На выставке мы видим столкновение двух темпоральностей национального. Видео с борцом — то прошлое, которое сформировало сегодняшнюю современность нации. Видео с собачьими боями — архаическое тело национального, живущее сегодня.
Борьба — то ежедневное, с чем живут все дагестанцы, независимо, уехали они из Дагестана или нет. Собачьи бои пока еще сохраняются для тех, кто живет в Дагестане. Для тех же, кто уехал, они исчезают из личного пространства и превращаются исключительно в исторический феномен.
В тех, кто уехал, нация и национальное раскалываются, возникает два субъекта национального, уживающиеся в одной идентичности. С одной стороны оказывается представление о нации как целостности, а с другой нация представляется как живое существо, состоящее из множества различных индивидов. Но это не множество, становящееся одним, — это множество индивидов, отличающихся друг от друга, подчас следующих одним традициям и игнорирующих другие. С одной стороны, укорененность во вневременной традиции, с другой — видоизменяющаяся культура. При этом субъект пытается сохранить в себе оба эти представления, парадоксальным образом их совмещая. Однако повседневная реальность всегда вносит свои корректировки, и в итоге человек наталкивается на границы своей национальной идентичности. Здесь возникает ловушка выбора: либо перейти эти границы, либо пытаться во что бы то ни стало соблюдать все традиции.

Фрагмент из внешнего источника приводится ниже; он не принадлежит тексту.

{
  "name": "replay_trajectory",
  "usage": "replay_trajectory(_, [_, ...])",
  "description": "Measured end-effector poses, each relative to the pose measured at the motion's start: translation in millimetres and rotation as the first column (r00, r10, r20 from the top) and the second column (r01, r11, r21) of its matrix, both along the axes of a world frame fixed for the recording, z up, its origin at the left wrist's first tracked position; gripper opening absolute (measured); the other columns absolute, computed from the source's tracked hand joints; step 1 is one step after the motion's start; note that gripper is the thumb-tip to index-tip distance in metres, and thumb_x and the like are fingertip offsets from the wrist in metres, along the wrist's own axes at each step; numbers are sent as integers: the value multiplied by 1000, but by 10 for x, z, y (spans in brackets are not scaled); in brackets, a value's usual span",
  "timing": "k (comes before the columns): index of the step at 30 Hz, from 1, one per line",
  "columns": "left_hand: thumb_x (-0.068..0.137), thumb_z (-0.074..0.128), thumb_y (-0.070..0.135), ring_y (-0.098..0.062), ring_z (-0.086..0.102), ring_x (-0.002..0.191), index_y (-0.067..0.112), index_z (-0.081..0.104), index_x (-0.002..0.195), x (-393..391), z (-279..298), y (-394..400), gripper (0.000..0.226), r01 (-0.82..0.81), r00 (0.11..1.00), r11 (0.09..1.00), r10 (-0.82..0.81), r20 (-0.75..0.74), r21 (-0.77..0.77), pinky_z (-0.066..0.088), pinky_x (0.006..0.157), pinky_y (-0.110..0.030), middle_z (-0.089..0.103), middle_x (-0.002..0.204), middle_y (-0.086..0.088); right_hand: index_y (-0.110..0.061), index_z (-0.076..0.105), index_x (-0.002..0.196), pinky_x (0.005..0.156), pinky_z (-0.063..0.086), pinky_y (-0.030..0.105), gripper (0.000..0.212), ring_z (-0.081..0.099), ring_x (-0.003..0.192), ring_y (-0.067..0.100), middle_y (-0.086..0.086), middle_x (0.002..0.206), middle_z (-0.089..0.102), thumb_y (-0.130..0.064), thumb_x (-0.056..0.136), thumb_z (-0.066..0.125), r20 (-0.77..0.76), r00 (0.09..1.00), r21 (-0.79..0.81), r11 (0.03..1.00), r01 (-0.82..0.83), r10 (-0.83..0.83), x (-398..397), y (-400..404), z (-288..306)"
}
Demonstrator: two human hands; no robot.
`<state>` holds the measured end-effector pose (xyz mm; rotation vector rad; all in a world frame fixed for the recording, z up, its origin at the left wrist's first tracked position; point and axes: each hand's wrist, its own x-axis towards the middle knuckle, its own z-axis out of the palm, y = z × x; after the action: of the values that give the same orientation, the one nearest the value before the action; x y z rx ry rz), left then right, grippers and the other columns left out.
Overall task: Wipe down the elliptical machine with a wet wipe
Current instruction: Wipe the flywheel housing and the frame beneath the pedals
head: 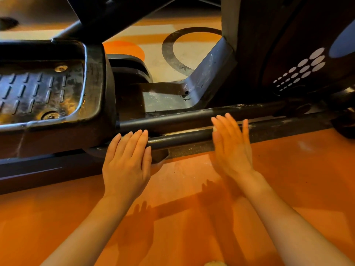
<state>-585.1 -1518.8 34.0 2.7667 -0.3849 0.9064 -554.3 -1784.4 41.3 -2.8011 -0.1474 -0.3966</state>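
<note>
both forearms reach in from the bottom edge over the orange floor [192, 217], casting shadows on it. left hand [126, 162] lies flat, palm down, fingers straight and together, its fingertips reaching the lower black rail [182, 138] of the elliptical machine [249, 54]; its grip is wide and holds nothing. right hand [232, 146] is blurred, turned on edge with fingers straight and slightly spread, in front of the two rails; its grip is wide too. a small pale bit shows at its thumb, but i cannot tell whether that is the wet wipe.

the machine fills the upper half of the view. it is black and worn, with pale dust streaks along the upper rail [192, 118] and speckles on the angled frame plate [211, 73]. at left sits the foot pedal [42, 91], a raised-rim tray with ribbed tread, two bolts and scuffed, patchy grime. at right the dark housing carries a pattern of white dots [303, 68].
</note>
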Motion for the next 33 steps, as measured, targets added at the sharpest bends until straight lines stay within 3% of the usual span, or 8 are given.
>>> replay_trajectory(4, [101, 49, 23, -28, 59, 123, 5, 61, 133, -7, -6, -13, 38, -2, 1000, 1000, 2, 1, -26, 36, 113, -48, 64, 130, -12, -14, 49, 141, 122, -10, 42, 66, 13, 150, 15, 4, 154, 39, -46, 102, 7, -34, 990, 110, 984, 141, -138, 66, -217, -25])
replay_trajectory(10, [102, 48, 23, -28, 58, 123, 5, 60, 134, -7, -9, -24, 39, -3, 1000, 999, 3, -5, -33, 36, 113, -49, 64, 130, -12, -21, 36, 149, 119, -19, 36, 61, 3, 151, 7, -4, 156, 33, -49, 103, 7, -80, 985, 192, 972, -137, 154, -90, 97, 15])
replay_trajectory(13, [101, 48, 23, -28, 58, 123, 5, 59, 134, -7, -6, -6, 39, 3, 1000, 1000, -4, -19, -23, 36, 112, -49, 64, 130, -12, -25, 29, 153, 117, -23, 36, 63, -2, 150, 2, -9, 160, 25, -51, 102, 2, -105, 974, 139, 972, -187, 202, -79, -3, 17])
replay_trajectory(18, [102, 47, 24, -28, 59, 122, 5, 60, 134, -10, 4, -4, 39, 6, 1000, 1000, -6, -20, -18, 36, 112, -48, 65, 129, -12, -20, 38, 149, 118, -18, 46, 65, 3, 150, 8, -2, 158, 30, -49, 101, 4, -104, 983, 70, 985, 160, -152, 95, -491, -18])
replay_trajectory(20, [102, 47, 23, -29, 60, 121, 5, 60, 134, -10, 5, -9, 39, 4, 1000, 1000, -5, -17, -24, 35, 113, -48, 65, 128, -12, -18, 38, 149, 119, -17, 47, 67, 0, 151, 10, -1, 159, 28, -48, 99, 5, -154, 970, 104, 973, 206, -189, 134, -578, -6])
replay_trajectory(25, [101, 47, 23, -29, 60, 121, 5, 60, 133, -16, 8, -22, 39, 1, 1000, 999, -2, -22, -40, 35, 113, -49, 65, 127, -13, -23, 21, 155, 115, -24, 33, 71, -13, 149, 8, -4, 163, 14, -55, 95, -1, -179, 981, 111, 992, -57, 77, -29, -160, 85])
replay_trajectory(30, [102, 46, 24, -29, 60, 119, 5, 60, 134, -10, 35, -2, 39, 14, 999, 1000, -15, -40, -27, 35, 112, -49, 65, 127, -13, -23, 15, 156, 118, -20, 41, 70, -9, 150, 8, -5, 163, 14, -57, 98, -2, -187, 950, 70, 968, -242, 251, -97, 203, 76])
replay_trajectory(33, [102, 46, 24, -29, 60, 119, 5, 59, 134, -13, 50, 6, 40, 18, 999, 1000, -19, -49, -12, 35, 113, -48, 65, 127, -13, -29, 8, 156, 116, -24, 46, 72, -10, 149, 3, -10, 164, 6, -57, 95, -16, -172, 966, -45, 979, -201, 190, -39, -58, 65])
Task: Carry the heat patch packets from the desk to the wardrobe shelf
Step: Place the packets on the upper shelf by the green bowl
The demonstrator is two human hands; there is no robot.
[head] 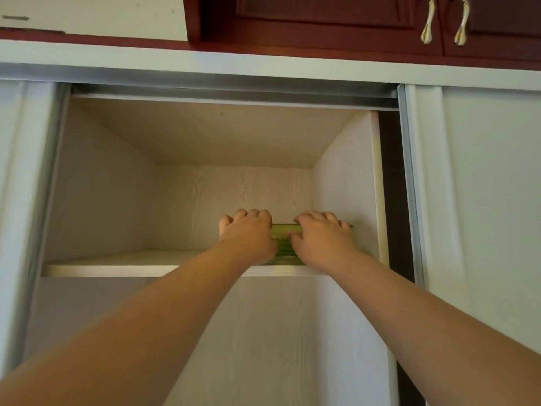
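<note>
A stack of green heat patch packets rests on the pale wood wardrobe shelf, at its right end near the side wall. My left hand grips the stack's left side with fingers curled over its top. My right hand holds the right side the same way. Only a narrow green strip shows between the hands; the rest of the stack is hidden behind them. Both arms reach up and forward into the open compartment.
The compartment's right wall stands close beside my right hand. White sliding doors flank the opening on both sides. Dark red cabinets with brass handles hang above. The left part of the shelf is bare.
</note>
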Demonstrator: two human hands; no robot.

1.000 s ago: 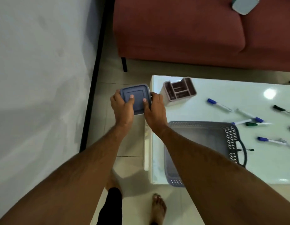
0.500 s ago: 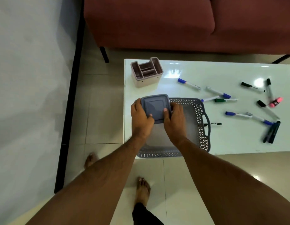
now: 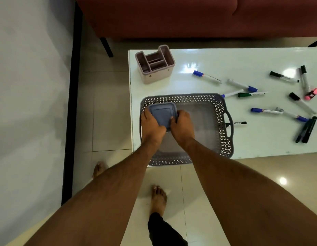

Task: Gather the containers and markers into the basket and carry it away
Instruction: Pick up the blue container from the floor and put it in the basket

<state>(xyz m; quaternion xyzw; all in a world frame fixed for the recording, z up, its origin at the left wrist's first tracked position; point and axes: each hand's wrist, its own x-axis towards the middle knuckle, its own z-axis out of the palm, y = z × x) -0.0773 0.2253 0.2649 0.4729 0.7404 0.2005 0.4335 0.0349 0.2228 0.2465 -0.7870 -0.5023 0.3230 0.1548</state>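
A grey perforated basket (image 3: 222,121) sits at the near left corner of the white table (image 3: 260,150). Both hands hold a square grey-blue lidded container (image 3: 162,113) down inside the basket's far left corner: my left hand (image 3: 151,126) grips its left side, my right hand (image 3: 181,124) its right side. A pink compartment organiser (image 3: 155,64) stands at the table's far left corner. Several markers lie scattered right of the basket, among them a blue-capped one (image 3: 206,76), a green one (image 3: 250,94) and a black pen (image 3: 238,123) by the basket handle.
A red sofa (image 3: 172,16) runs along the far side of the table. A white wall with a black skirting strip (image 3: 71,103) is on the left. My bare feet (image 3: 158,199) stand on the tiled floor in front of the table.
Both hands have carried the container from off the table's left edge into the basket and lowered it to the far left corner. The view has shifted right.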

Работа Таус Махачевой остается в границах этого выбора, что заставляет думать о том, что пока художница движется не в сторону разрешения этого конфликта, а по его краям. Для детализации конфронтации, но не для выхода из нее.
Примечания
- ^ Сеннет Р. Капитализм в большом городе: глобализация, гибкость и безразличие // Логос, № 3, 2008. С. 105.
- ^ Levinas E. Entre nous: Thinking-of-the-other. New York: Columbia University Press, 1998. P. 134.
- ^ Ibid. P.145.
- ^ Саид Э. Фрейд и неевропейское // Синий Диван, № 6, 2005. С.19.
- ^ Баба Х. ДиссемиНация: время, повествование и края современной нации // Синий Диван, № 6, 2005. C. 84.